Using the differentiation rules and the derivative table, find the derivative of the function y=\sqrt{2^x+\sqrt{x}}


y' = \frac{1}{2\sqrt{2^x + \sqrt{x}}} \left( 2^x \ln(2) + \frac{1}{2 \sqrt{x}} \right)


We can use the Chain Rule.

  • Identify the outer function and the inner function
    We can rewrite the function as:


    y = (g(x))^{1/2}


    namely the composition f\circ g, where g(x) = 2^x + \sqrt{x} and the outer function is f(\cdot)=(\cdot)^\frac12

  • Apply the Chain Rule
    The derivative of y in x is


    y' = \frac{1}{2} (g(x))^{-1/2} \cdot g'(x)

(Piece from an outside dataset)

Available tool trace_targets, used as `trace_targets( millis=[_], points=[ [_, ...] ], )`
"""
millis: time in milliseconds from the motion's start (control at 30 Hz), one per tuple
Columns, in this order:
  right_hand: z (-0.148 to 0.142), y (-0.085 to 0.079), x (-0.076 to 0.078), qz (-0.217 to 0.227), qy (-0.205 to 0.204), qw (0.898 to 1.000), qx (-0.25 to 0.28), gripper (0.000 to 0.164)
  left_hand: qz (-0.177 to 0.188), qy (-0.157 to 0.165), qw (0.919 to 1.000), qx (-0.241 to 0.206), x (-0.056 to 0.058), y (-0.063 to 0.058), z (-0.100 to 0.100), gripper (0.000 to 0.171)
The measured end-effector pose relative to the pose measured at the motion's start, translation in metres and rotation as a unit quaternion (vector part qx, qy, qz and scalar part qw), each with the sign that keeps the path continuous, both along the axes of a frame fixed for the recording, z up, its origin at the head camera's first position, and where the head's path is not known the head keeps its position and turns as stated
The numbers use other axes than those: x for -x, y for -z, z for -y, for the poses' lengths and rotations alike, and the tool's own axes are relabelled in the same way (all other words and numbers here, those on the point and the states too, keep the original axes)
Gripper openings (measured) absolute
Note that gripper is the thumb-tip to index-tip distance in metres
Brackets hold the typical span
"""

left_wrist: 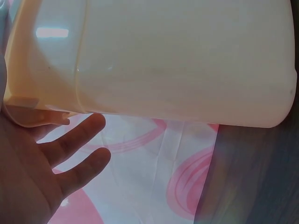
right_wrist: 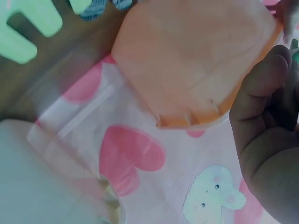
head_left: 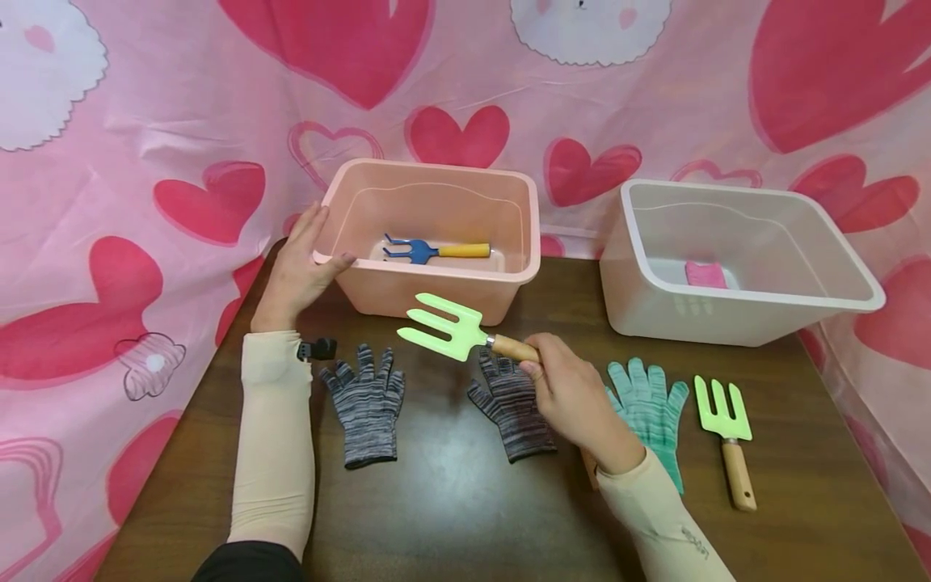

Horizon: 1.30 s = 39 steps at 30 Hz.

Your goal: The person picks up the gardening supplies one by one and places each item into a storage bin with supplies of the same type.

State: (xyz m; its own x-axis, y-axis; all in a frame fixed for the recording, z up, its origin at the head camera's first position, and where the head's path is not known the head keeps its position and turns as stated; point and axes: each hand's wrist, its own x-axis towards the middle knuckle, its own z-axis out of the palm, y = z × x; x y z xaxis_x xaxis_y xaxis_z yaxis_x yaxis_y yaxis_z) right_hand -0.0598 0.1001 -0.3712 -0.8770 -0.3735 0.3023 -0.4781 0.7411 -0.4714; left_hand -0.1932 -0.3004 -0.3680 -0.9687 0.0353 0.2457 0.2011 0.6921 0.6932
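Observation:
My right hand [head_left: 578, 400] grips the wooden handle of a light green garden hand fork [head_left: 457, 327], its tines pointing left just in front of the peach bin [head_left: 429, 293]. With fairly straight, spread fingers, my left hand [head_left: 294, 271] rests at that bin's front left corner, thumb by the rim. Inside the bin lies a blue three-pronged hand cultivator [head_left: 465, 250] with a yellow handle. Two grey striped gloves [head_left: 369, 412] lie on the table, one partly under the raised fork. A teal glove [head_left: 647, 400] is partly hidden by my right hand and wrist.
A white bin [head_left: 727, 311] holding a small pink item [head_left: 705, 275] stands at the back right. A second green hand fork [head_left: 727, 428] lies at the right. Part of a wooden piece [head_left: 589, 467] shows beneath my right forearm. Pink heart-patterned cloth [head_left: 465, 81] hangs behind the table.

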Motion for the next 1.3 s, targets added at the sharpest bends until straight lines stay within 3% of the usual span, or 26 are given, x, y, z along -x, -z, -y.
trace_targets(
  millis=[367,700,1167,1300],
  points=[
    [-0.011,-0.019,0.019,-0.024,0.007,1.000,0.001,0.021,-0.006,-0.002,1.0000,-0.005,0.002,0.000,-0.001,0.101],
    [-0.017,-0.022,0.041,-0.057,0.006,0.998,-0.004,0.021,-0.002,-0.004,1.0000,-0.006,0.001,-0.001,-0.002,0.101],
    [-0.019,-0.033,0.070,0.018,0.028,0.999,-0.011,0.021,-0.006,-0.006,0.9999,-0.009,0.002,0.001,-0.002,0.100],
    [-0.018,-0.037,0.077,0.018,0.022,0.999,-0.021,0.021,-0.008,-0.007,0.9999,-0.007,0.002,0.002,0.000,0.100]
  ],
)
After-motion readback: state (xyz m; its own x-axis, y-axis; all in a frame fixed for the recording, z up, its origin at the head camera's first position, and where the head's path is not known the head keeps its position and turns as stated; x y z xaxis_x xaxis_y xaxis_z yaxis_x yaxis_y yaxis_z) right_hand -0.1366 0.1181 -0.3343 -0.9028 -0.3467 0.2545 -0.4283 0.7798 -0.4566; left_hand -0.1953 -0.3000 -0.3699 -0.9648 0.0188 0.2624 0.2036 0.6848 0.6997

  • Calculate the derivative of g g(x) = 2^x + \sqrt{x}
    The derivative of g(x) is the sum of the derivatives of the individual components (for linearity of the derivative)


    g'(x) = \frac{d}{dx} 2^x + \frac{d}{dx} \sqrt{x}


    where the derivatives of the elementary functions are

    \frac{d}{dx} 2^x = 2^x \ln(2)


    and

    \frac{d}{dx} \sqrt{x} = \frac{1}{2} x^{-1/2} = \frac{1}{2 \sqrt{x}}


    Combining these two derivatives:

    g'(x) = 2^x \ln(2) + \frac{1}{2 \sqrt{x}}

  • Replace g and g' in the Chain Rule

    y' = \frac{1}{2} (2^x + \sqrt{x})^{-1/2} \cdot \left( 2^x \ln(2) + \frac{1}{2 \sqrt{x}} \right)


    This is the final result.